The present study was accomplished to gain insights into the biochemical and kinetic properties of Rhyzopertha dominica’s α-amylase isoforms (named RdA70, RdA79, and RdA90) expressed in progenies reared in wheat varieties differing in α-amylase inhibitory activity. An inverse relationship was observed between the progenies’ amylase activity and the wheat inhibitory activity. Wheat samples with a high and low infestation (named HI-Borlaug and LI-Villa Juarez, respectively) were chosen to simplify the study.
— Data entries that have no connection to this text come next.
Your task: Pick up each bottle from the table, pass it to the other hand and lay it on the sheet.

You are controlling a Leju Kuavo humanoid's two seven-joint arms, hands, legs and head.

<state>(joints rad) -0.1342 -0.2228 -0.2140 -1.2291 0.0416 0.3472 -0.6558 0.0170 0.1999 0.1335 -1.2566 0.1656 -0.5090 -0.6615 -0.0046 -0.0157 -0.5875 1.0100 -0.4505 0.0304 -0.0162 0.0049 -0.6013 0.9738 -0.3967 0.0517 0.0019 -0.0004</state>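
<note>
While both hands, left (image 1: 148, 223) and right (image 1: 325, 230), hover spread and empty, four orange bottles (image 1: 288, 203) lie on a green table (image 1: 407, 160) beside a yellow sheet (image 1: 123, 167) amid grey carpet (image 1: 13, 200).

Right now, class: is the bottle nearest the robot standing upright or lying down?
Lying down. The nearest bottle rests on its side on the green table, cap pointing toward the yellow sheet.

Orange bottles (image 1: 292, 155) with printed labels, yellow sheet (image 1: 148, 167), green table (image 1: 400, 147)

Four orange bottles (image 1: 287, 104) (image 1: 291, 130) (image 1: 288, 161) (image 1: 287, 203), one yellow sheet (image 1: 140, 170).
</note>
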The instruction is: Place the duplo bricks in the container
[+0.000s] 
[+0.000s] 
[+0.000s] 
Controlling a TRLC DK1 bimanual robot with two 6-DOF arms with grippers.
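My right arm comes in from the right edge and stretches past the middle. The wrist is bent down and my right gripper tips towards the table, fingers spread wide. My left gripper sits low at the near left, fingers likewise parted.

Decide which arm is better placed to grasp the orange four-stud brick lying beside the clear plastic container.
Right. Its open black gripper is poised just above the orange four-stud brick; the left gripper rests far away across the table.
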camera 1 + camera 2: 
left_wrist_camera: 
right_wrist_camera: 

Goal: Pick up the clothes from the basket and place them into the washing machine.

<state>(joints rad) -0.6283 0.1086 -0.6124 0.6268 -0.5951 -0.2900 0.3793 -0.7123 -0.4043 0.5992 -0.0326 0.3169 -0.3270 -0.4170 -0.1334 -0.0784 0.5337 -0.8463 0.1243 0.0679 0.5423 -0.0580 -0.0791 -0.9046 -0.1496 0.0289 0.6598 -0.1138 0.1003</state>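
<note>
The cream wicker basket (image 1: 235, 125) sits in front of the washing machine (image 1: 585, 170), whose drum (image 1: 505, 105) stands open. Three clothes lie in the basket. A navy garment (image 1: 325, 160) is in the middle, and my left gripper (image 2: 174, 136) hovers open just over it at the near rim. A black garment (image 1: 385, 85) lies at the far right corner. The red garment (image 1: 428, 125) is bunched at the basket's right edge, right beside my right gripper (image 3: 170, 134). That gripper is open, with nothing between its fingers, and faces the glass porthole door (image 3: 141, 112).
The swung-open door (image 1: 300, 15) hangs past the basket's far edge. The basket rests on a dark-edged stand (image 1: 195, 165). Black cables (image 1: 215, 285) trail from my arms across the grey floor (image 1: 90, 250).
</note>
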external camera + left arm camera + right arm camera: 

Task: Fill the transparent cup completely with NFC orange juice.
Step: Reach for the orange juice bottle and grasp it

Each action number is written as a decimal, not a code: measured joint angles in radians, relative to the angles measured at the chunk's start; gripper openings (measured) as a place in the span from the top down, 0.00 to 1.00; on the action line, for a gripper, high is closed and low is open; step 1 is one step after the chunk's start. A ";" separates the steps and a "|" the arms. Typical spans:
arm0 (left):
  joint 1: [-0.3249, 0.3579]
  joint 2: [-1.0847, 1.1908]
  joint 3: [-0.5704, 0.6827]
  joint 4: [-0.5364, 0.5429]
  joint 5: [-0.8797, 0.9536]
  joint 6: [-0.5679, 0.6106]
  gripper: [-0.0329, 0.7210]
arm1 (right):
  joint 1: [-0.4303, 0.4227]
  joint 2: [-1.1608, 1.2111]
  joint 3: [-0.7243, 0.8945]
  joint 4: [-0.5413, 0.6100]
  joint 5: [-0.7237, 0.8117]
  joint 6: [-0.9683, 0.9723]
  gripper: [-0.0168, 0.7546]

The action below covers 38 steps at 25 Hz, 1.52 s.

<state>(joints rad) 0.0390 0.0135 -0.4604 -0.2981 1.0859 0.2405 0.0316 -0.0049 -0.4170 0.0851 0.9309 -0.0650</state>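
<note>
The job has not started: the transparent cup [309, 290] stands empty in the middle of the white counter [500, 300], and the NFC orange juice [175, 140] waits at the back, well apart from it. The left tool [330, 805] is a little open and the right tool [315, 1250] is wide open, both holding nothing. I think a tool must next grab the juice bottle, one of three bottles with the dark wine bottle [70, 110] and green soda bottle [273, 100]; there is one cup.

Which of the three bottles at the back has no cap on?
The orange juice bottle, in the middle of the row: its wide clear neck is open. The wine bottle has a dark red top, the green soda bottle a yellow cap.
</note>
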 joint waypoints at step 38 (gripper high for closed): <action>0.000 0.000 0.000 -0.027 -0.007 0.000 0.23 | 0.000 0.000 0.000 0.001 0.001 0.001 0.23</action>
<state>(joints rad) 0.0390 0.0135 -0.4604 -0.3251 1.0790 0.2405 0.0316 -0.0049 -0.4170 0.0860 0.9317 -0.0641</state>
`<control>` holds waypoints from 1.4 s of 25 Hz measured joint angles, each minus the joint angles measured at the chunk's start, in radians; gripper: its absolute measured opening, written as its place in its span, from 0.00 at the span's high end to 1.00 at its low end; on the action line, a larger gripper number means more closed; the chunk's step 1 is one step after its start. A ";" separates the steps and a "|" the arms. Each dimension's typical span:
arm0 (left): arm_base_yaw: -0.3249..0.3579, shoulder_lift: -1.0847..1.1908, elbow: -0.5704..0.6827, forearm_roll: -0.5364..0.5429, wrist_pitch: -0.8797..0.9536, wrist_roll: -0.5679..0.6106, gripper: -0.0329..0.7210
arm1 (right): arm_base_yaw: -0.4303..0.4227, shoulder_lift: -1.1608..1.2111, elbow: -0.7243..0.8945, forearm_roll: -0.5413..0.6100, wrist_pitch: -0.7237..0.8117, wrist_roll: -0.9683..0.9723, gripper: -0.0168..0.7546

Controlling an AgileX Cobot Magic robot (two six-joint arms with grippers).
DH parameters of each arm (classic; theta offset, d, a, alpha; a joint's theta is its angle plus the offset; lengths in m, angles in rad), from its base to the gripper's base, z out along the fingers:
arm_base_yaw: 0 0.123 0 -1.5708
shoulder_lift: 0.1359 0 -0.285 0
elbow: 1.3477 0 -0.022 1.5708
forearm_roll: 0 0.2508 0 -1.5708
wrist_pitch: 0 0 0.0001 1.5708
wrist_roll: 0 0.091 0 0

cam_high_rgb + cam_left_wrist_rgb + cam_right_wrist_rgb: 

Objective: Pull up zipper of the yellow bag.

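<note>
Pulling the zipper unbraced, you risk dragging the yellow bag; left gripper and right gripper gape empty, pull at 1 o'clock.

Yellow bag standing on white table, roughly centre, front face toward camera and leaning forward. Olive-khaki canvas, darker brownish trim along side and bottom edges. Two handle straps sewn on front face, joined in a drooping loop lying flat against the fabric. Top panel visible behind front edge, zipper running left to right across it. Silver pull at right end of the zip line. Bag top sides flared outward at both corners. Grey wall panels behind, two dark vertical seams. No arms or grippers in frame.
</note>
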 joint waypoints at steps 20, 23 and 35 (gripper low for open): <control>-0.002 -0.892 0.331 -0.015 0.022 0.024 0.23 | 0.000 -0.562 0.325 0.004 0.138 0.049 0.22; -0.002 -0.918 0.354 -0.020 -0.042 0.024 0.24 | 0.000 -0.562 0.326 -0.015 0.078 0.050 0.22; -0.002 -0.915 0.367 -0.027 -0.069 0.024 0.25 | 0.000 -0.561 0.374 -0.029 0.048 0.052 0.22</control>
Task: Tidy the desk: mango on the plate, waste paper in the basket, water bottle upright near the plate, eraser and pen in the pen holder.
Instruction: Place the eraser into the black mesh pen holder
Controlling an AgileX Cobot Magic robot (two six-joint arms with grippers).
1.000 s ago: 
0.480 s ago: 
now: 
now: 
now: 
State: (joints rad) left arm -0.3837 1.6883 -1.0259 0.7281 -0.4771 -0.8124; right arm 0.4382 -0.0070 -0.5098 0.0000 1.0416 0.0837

The progenies amylases were isolated by hydrophobic interaction chromatography, while the wheat samples were analyzed in α-amylase inhibitory activity by size exclusion chromatography. The isoforms RdA70 and RdA90 from LI-Villa Juarez progeny showed higher enzyme activities (73.8 and 43.4%, respectively) than those from HI-Borlaug. When the amylase isoforms were tested in susceptibility to inhibition by the inhibitory albumins, those from LI-Villa Juarez were more susceptible than those of the HI-Borlaug. Determination of the kinetic parameters revealed that RdA70 from the HI-Borlaug progeny showed 3.0-fold less starch affinity than that from the LI-Villa Juarez (K_m of 12.3 ± 1.8 versus 4.0 ± 0.3). The rest of the α-amylases did not show the same pattern as RdA70 in the HI-Bourlag as that their starch affinity was further reduced (RdA79 K_m = 23.1 ± 4.3, RdA90 K_m = 17.1 ± 2.9). Estimation of IC₅₀ values confirmed the high sensitivity of the three α-amylases of the LI-Villa Juarez progeny to wheat α-amylase inhibitors. The inhibitor constant K_i was the lowest for RdA70 in the LI-Villa Juarez progeny indicating the inhibitor’ tight binding to that isoenzyme. These results suggest that R. dominica uses RdA70 to bind large amounts of wheat α-amylase inhibitors than RdA79 and RdA90 as a physiological defense mechanism.